__INFORMATION SUPPLIED__
- - -
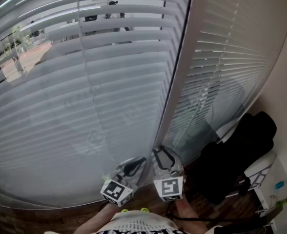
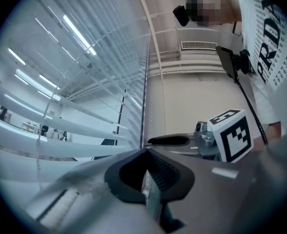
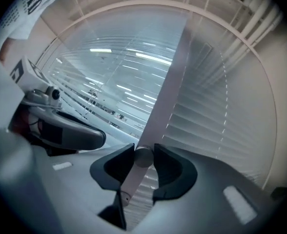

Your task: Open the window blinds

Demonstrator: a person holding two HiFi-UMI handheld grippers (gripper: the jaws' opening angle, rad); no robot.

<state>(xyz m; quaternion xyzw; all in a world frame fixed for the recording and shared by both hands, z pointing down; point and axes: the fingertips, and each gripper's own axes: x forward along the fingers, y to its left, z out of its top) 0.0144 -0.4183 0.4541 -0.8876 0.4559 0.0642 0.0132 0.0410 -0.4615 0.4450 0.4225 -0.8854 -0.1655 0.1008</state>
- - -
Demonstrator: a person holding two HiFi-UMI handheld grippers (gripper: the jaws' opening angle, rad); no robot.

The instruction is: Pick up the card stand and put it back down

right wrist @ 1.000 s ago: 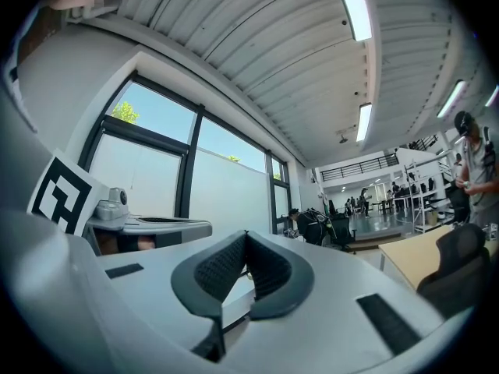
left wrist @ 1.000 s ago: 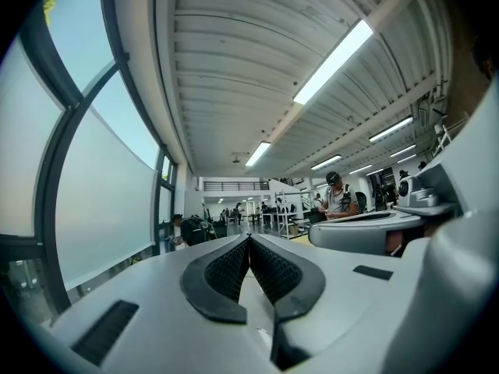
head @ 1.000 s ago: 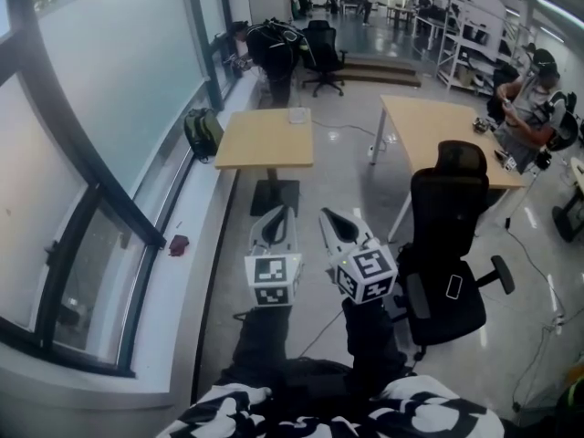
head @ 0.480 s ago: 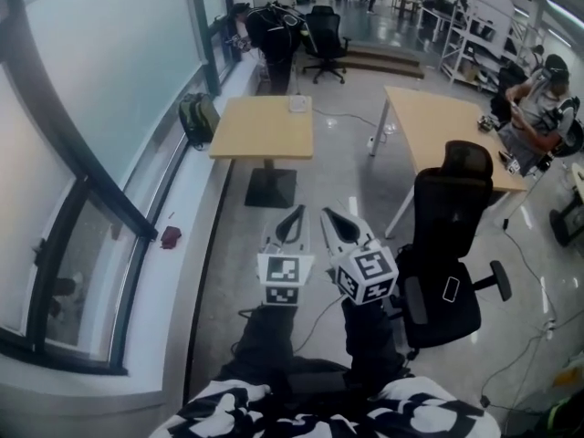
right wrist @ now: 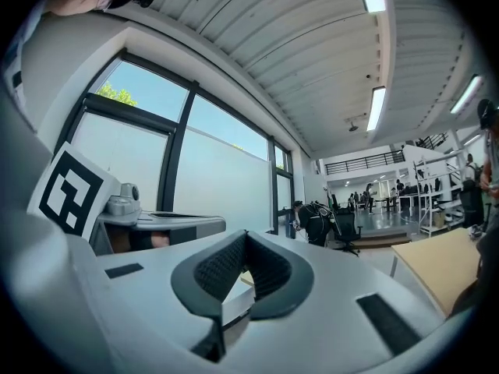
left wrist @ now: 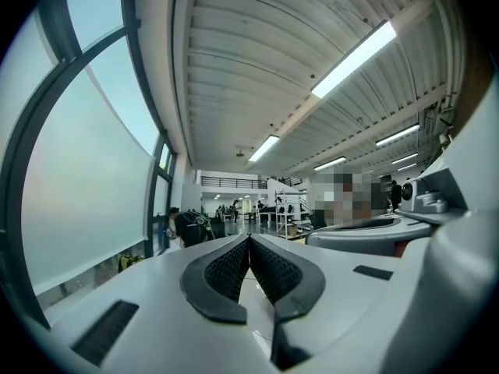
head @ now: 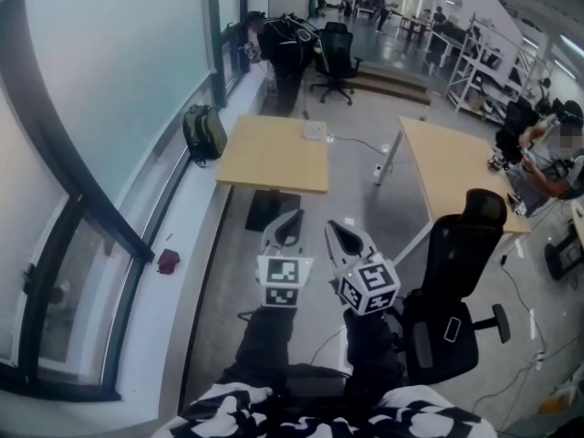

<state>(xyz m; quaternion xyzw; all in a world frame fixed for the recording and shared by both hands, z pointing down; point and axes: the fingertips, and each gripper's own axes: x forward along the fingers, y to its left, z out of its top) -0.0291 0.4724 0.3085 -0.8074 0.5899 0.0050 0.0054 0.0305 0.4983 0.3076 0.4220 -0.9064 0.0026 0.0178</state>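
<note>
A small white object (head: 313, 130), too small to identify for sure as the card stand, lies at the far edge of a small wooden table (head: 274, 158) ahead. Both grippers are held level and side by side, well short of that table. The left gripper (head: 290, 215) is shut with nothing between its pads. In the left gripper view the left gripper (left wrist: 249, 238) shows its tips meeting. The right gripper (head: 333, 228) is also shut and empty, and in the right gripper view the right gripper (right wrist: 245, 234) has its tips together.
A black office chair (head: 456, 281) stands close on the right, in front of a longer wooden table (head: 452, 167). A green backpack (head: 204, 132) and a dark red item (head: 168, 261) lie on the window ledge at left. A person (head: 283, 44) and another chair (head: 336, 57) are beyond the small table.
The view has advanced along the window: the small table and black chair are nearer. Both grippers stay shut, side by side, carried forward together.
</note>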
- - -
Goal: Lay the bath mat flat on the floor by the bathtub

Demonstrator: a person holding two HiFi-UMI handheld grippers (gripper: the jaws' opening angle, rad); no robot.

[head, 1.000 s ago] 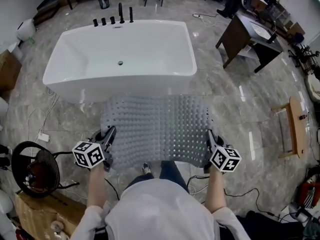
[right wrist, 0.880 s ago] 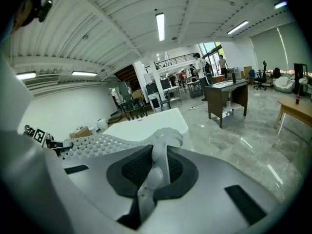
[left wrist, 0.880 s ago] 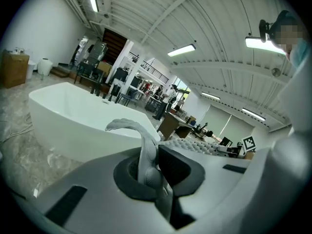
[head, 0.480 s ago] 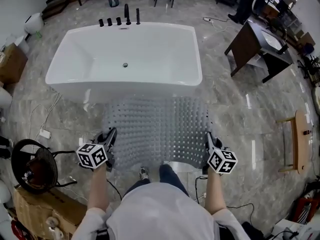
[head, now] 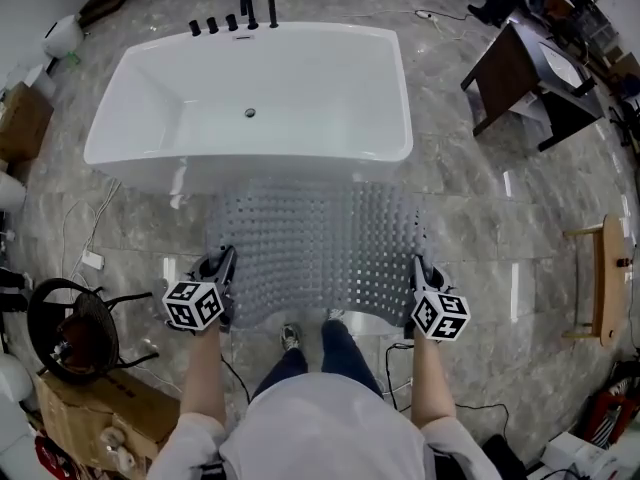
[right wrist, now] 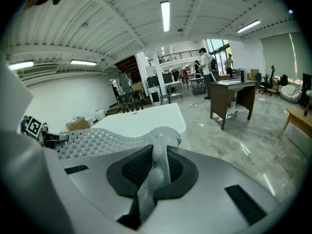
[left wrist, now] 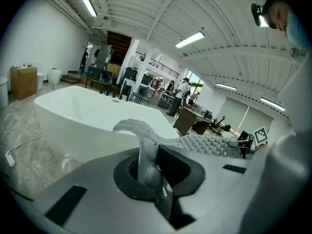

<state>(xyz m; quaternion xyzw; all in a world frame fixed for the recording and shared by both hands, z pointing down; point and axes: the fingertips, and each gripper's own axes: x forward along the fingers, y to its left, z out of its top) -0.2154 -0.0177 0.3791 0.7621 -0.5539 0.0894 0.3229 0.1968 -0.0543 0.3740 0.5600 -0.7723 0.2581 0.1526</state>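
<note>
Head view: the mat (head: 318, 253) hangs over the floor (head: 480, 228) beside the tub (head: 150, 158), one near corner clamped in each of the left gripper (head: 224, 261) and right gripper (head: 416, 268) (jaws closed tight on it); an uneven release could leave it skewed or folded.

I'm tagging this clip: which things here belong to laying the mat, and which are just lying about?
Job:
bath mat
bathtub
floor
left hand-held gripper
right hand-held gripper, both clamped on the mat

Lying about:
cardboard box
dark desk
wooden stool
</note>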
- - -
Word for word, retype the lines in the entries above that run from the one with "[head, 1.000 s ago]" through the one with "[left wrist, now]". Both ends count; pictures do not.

__THE COMPLETED TASK__
[head, 1.000 s ago] 
[right wrist, 0.880 s ago] 
[left wrist, 0.880 s ago] 
[head, 0.480 s ago] 
[head, now] 
[right wrist, now] 
[left wrist, now] 

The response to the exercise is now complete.